WHAT TO DO: Given these entries, repeat exactly the lines starting with the one that has "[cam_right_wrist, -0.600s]" and going on through the one that has "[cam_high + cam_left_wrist", both included, but none of the pictures.

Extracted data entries
%%

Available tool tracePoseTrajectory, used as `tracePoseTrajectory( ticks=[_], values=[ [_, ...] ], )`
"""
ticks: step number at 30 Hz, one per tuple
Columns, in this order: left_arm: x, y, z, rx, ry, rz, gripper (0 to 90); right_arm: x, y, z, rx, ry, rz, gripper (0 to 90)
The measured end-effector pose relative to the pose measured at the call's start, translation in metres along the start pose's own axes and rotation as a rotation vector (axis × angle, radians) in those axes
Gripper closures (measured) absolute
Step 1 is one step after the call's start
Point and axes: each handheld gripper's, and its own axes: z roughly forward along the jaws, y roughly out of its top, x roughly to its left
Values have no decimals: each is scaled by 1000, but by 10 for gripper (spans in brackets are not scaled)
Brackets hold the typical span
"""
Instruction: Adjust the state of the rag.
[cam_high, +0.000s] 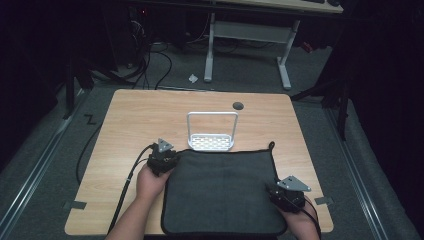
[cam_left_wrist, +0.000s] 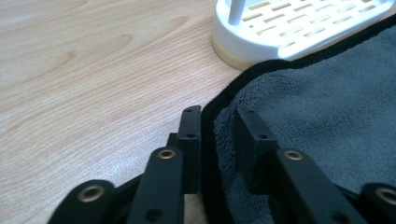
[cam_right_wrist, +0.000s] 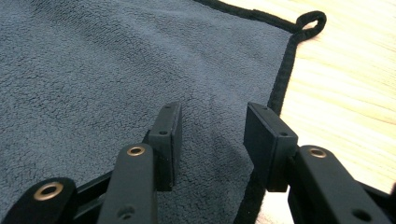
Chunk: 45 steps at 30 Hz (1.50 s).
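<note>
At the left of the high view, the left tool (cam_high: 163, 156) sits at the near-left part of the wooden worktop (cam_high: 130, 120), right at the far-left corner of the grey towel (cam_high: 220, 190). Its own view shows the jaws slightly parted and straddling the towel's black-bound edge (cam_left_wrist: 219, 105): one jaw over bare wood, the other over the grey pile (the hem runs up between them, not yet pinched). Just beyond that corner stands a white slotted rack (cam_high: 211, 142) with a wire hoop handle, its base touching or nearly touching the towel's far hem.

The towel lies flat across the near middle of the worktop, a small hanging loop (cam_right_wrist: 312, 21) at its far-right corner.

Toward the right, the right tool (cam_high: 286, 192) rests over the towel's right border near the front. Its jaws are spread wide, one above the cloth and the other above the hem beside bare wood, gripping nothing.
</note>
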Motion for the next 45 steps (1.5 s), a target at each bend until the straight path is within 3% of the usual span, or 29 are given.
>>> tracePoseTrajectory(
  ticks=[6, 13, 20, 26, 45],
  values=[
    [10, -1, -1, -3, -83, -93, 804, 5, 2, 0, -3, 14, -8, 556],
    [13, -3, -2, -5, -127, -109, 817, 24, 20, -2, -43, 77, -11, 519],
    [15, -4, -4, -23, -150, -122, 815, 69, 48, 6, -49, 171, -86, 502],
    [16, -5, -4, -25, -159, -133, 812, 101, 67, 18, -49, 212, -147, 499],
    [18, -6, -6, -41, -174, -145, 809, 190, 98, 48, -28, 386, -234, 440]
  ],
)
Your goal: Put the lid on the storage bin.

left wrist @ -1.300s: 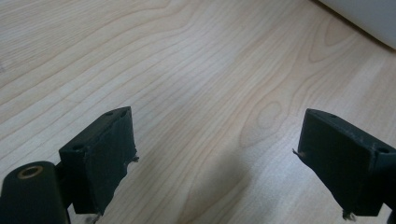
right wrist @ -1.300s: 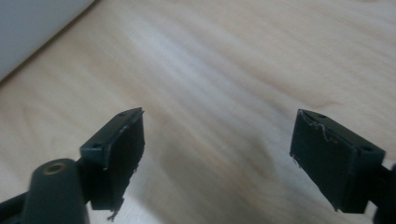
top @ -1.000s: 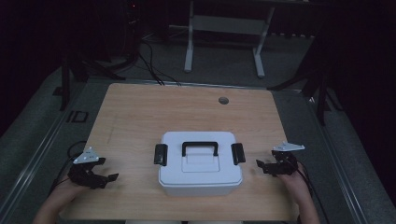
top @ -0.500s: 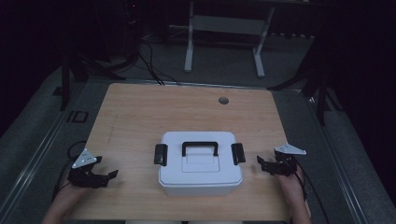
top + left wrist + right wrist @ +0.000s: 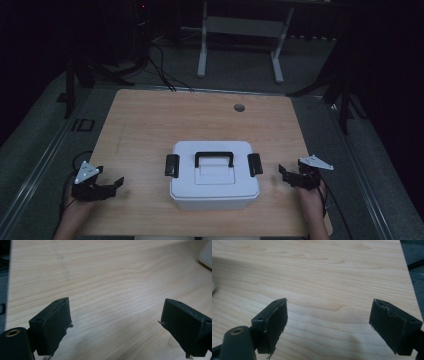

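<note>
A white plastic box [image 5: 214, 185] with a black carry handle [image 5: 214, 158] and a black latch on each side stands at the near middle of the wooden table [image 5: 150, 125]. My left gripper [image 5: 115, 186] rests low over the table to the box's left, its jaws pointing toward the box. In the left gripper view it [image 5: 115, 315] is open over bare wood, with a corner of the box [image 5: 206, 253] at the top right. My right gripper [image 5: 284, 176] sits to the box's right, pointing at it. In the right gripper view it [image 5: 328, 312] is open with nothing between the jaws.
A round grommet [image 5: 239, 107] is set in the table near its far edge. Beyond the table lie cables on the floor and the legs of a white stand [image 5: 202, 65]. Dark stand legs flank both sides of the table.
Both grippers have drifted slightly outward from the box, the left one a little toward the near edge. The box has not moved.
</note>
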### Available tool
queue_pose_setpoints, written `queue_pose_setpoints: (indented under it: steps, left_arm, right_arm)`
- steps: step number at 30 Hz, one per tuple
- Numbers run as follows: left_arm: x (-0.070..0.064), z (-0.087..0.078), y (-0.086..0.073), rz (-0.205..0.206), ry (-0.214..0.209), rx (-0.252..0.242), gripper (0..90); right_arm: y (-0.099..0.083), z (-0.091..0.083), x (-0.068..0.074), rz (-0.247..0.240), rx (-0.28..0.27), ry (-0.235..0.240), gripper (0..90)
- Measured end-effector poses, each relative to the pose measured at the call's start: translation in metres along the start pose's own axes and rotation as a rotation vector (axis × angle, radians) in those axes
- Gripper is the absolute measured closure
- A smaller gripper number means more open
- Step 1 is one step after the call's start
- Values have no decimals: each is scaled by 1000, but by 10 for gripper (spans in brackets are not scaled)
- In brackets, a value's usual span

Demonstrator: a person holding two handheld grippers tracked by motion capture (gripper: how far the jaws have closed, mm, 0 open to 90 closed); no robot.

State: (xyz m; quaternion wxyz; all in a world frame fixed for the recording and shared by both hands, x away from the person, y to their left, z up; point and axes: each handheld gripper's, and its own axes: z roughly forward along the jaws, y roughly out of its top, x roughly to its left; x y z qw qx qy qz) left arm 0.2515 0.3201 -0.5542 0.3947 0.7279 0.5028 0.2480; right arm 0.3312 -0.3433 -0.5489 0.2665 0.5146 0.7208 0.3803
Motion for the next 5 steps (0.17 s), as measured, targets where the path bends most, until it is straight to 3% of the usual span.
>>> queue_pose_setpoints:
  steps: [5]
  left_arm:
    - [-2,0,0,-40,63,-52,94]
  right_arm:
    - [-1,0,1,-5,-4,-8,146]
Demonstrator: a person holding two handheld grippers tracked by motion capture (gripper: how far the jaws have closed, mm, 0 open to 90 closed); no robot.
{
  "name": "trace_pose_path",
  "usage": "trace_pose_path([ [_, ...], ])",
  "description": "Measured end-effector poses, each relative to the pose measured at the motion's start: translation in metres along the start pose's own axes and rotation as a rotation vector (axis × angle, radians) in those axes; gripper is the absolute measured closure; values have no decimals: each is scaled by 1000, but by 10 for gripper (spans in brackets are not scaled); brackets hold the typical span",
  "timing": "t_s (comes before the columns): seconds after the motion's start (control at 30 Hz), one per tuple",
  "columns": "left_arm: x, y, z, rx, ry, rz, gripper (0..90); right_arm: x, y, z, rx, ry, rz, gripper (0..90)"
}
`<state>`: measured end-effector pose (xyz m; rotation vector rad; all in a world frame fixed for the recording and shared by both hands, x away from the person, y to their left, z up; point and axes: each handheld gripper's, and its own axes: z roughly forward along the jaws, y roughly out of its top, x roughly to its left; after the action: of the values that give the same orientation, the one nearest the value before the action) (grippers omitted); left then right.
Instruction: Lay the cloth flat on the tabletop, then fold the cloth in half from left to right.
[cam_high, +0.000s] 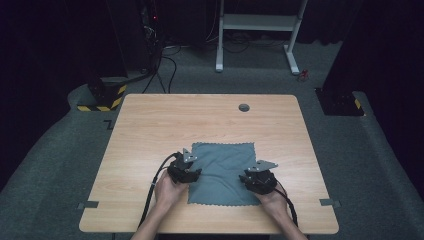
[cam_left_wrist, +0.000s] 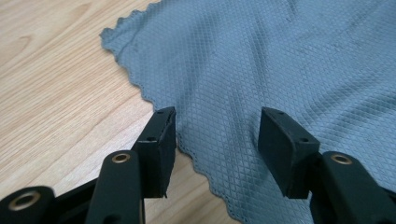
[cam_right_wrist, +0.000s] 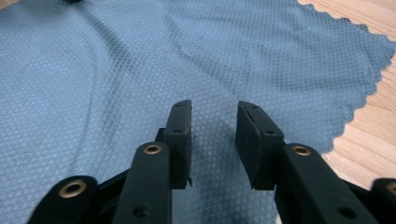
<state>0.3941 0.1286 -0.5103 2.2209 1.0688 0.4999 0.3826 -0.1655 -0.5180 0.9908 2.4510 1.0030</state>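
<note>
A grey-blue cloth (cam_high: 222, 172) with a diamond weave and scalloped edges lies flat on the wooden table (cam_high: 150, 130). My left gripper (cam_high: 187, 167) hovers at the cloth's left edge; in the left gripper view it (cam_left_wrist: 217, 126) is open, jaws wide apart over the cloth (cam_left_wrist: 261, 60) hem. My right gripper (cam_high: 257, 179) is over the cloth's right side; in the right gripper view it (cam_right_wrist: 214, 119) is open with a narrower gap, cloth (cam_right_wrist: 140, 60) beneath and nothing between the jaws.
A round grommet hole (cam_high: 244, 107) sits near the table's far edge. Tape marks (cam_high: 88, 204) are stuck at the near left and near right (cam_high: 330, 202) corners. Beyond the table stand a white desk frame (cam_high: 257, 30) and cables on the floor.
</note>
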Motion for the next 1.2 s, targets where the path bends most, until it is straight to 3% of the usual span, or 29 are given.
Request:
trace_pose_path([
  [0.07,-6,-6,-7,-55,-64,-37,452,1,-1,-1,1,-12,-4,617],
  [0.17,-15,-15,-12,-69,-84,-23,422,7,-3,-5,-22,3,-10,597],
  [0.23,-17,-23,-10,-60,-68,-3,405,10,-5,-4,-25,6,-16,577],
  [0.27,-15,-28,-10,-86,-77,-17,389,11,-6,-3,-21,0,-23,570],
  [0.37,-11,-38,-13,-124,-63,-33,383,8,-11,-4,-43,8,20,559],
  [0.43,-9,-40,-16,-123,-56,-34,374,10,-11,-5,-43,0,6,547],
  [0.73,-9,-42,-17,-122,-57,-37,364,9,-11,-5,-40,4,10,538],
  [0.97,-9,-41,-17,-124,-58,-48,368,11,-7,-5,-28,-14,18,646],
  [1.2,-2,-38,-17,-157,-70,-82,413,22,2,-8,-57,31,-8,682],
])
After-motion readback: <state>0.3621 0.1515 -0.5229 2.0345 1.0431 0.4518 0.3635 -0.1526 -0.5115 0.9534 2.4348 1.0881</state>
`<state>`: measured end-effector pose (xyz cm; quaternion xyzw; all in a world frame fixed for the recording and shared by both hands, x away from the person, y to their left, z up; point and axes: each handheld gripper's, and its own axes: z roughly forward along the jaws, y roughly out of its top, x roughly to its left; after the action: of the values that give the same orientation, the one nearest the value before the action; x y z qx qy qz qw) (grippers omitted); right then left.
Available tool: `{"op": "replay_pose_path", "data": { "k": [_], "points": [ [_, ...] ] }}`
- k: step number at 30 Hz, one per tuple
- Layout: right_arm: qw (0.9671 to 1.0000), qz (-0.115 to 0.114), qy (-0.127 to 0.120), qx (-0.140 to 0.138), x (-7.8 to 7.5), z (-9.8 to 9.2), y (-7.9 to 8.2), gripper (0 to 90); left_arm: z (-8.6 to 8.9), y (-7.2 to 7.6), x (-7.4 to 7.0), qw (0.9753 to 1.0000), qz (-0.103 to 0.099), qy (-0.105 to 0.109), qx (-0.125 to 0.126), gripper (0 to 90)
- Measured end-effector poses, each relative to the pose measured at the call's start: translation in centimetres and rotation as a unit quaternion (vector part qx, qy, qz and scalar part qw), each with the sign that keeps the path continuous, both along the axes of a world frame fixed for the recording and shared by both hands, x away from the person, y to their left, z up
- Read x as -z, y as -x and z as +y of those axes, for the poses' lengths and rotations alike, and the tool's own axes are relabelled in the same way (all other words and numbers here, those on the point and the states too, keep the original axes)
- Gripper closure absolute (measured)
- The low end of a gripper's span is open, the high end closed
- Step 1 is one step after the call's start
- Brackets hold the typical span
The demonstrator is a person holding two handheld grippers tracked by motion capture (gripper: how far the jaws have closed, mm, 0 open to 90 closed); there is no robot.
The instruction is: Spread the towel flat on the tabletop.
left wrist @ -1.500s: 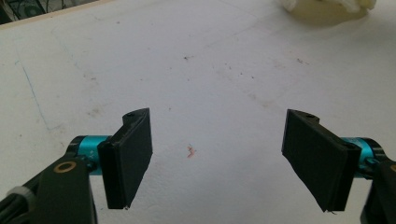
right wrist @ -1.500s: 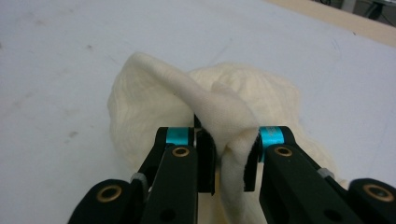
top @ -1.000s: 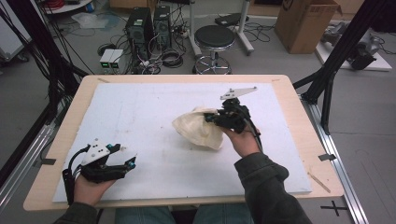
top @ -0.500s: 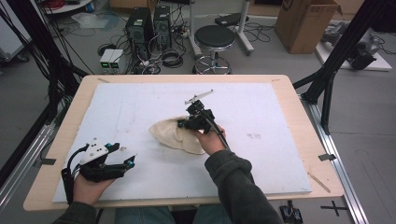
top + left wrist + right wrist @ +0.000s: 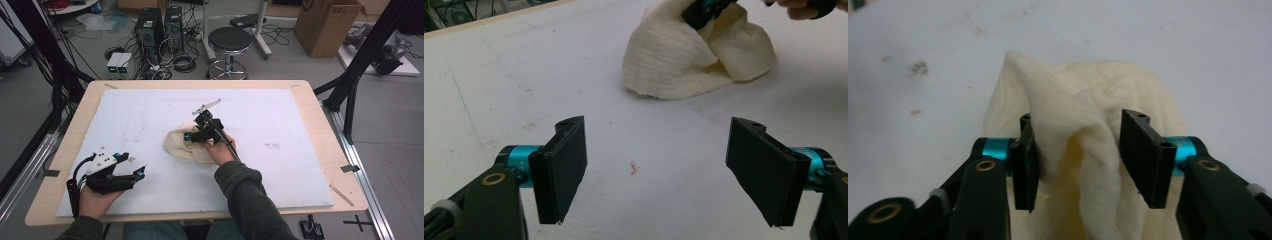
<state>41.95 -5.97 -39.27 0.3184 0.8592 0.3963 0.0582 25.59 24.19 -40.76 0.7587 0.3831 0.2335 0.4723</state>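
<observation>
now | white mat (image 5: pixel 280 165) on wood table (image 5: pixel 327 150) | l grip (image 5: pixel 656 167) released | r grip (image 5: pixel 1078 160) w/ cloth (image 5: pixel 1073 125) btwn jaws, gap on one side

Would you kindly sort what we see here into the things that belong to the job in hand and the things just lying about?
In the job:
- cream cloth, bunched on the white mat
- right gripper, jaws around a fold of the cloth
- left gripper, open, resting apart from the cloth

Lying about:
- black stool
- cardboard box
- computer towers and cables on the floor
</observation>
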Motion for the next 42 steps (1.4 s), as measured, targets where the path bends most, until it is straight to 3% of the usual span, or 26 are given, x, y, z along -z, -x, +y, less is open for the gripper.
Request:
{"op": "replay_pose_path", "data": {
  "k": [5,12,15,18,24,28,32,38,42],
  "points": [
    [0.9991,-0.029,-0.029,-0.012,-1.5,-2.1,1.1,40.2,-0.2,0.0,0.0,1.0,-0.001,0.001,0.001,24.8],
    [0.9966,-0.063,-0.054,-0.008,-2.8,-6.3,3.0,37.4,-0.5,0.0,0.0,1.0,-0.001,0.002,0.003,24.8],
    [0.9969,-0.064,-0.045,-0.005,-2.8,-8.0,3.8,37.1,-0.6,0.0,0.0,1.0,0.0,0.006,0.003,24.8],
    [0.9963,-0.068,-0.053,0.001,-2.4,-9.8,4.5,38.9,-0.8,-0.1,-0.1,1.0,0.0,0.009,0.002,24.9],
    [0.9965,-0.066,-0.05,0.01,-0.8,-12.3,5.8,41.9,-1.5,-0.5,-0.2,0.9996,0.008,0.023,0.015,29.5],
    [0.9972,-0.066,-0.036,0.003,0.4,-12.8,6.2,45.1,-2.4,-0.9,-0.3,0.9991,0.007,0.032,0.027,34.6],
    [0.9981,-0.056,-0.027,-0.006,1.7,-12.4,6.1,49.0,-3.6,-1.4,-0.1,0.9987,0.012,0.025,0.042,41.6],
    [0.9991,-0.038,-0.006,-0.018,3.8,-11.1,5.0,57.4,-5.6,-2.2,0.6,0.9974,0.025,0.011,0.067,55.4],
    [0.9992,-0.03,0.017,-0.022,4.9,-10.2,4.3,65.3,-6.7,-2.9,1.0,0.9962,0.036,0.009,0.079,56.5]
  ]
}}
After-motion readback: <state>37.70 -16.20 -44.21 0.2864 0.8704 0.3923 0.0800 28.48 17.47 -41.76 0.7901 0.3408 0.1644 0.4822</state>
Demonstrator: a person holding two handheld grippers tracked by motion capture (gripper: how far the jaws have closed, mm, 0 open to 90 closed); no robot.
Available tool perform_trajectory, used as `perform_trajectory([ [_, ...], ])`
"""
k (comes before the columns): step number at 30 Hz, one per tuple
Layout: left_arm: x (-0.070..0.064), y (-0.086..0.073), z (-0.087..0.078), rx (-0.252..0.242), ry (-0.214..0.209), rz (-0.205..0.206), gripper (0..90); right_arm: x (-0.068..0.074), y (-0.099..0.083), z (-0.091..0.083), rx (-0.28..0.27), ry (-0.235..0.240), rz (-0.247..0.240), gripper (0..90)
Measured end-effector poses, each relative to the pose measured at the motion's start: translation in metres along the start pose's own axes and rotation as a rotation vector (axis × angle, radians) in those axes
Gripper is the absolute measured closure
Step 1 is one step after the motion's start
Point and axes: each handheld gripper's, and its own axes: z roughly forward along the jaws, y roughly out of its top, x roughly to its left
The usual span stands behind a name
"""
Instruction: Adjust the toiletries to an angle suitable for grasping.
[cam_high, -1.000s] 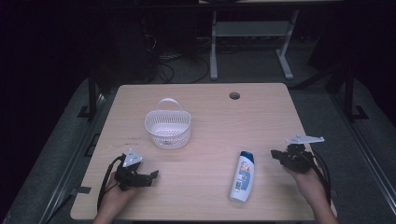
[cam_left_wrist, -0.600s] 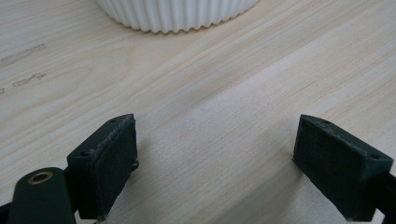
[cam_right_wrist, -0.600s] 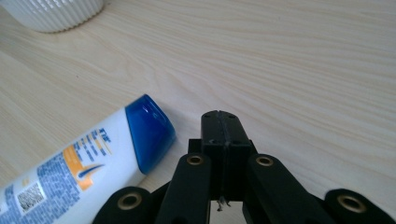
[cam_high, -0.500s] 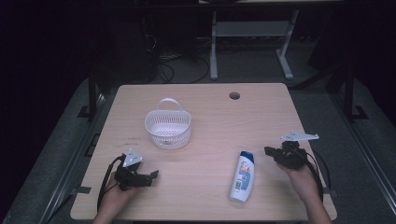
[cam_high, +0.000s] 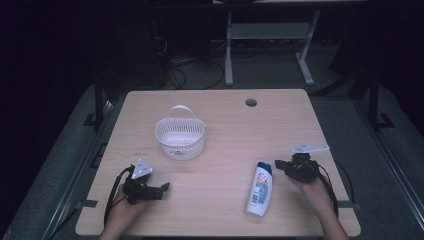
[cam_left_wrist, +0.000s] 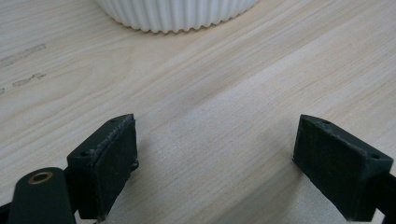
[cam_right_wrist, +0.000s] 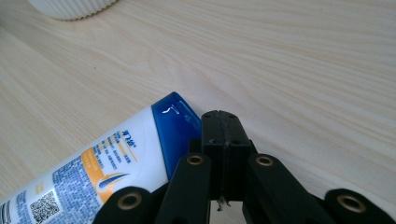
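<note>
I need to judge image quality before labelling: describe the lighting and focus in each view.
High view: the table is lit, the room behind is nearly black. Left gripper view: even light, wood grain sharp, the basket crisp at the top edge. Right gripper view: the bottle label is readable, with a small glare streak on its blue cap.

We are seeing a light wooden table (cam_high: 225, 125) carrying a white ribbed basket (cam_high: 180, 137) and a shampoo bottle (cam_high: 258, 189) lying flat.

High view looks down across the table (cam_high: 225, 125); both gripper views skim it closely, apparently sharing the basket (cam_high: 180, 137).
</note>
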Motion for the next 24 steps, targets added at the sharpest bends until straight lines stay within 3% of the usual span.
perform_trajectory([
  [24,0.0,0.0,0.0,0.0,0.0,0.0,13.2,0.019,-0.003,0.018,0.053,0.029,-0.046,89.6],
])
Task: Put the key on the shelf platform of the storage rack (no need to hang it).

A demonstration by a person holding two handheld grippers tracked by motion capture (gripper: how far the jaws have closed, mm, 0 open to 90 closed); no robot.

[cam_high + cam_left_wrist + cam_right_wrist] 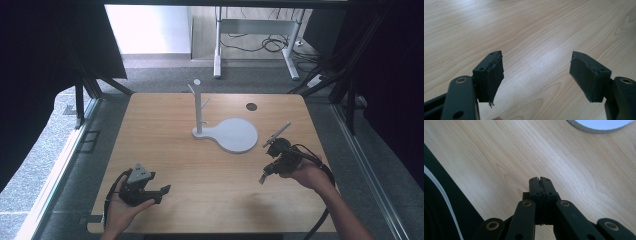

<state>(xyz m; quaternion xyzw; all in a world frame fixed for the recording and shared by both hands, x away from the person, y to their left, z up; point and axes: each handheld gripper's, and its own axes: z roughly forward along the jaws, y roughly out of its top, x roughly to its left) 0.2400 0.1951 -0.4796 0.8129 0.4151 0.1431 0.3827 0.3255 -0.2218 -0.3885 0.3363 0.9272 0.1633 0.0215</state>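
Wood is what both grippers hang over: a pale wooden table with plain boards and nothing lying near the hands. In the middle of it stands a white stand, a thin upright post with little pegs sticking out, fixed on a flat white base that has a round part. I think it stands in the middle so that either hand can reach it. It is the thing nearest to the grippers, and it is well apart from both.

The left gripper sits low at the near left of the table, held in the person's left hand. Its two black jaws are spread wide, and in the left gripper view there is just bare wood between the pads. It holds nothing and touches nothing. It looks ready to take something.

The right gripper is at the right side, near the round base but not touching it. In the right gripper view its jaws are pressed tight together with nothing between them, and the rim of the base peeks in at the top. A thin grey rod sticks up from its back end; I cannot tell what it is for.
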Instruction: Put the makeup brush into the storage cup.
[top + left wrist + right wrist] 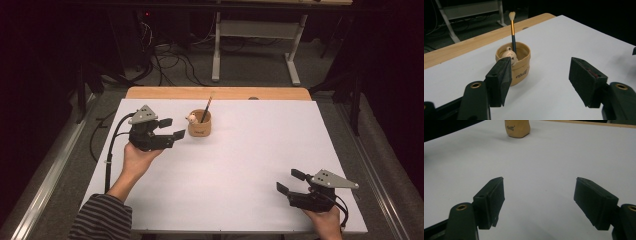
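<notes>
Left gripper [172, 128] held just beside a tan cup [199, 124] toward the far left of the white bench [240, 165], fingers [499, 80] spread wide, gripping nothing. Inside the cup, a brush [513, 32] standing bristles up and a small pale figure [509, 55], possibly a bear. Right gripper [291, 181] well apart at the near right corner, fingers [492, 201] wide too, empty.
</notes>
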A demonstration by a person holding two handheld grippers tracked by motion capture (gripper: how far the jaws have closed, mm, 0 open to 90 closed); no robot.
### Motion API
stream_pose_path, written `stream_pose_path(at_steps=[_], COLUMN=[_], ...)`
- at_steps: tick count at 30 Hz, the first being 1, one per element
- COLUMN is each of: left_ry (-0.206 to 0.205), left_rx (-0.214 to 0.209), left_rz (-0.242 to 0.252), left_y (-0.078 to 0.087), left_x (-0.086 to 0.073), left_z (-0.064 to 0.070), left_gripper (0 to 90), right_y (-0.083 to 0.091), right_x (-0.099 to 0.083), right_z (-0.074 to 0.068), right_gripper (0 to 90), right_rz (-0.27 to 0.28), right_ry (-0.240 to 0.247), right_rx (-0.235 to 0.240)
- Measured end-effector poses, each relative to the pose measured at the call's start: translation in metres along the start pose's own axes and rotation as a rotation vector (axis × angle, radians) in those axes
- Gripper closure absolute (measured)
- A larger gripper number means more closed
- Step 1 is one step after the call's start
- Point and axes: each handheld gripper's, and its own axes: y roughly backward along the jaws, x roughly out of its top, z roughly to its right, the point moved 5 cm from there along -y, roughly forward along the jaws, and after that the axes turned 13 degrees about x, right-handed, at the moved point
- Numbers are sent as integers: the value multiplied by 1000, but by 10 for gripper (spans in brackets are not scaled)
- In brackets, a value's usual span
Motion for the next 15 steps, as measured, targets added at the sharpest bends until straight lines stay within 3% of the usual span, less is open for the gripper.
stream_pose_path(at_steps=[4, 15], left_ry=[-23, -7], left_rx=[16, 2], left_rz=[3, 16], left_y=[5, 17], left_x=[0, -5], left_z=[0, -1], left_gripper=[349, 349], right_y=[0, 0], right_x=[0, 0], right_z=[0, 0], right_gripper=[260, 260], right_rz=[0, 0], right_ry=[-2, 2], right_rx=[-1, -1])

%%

ANSWER TO THE EXERCISE:
[cam_right_wrist, -0.600s] 
[cam_high, -0.500s] 
[cam_high, +0.000s] 
[cam_left_wrist, +0.000s] 
[cam_right_wrist, +0.000s] 
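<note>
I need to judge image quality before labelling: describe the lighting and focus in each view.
High view: the table is lit, the room behind is nearly black. Left gripper view: even light, wood grain sharp, the basket crisp at the top edge. Right gripper view: the bottle label is readable, with a small glare streak on its blue cap.

We are seeing a light wooden table (cam_high: 225, 125) carrying a white ribbed basket (cam_high: 180, 137) and a shampoo bottle (cam_high: 258, 189) lying flat.

High view looks down across the table (cam_high: 225, 125); both gripper views skim it closely, apparently sharing the basket (cam_high: 180, 137).
</note>
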Motion for the next 24 steps, targets added at the sharpest bends until straight lines stay within 3% of the usual span.
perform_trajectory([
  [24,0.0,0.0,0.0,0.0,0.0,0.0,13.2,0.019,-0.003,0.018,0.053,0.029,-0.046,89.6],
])
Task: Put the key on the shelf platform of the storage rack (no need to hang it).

A demonstration by a person holding two handheld grippers tracked by motion capture (gripper: how far the jaws have closed, mm, 0 open to 90 closed); no robot.

[cam_high + cam_left_wrist + cam_right_wrist] 

This exercise has now been fully answered.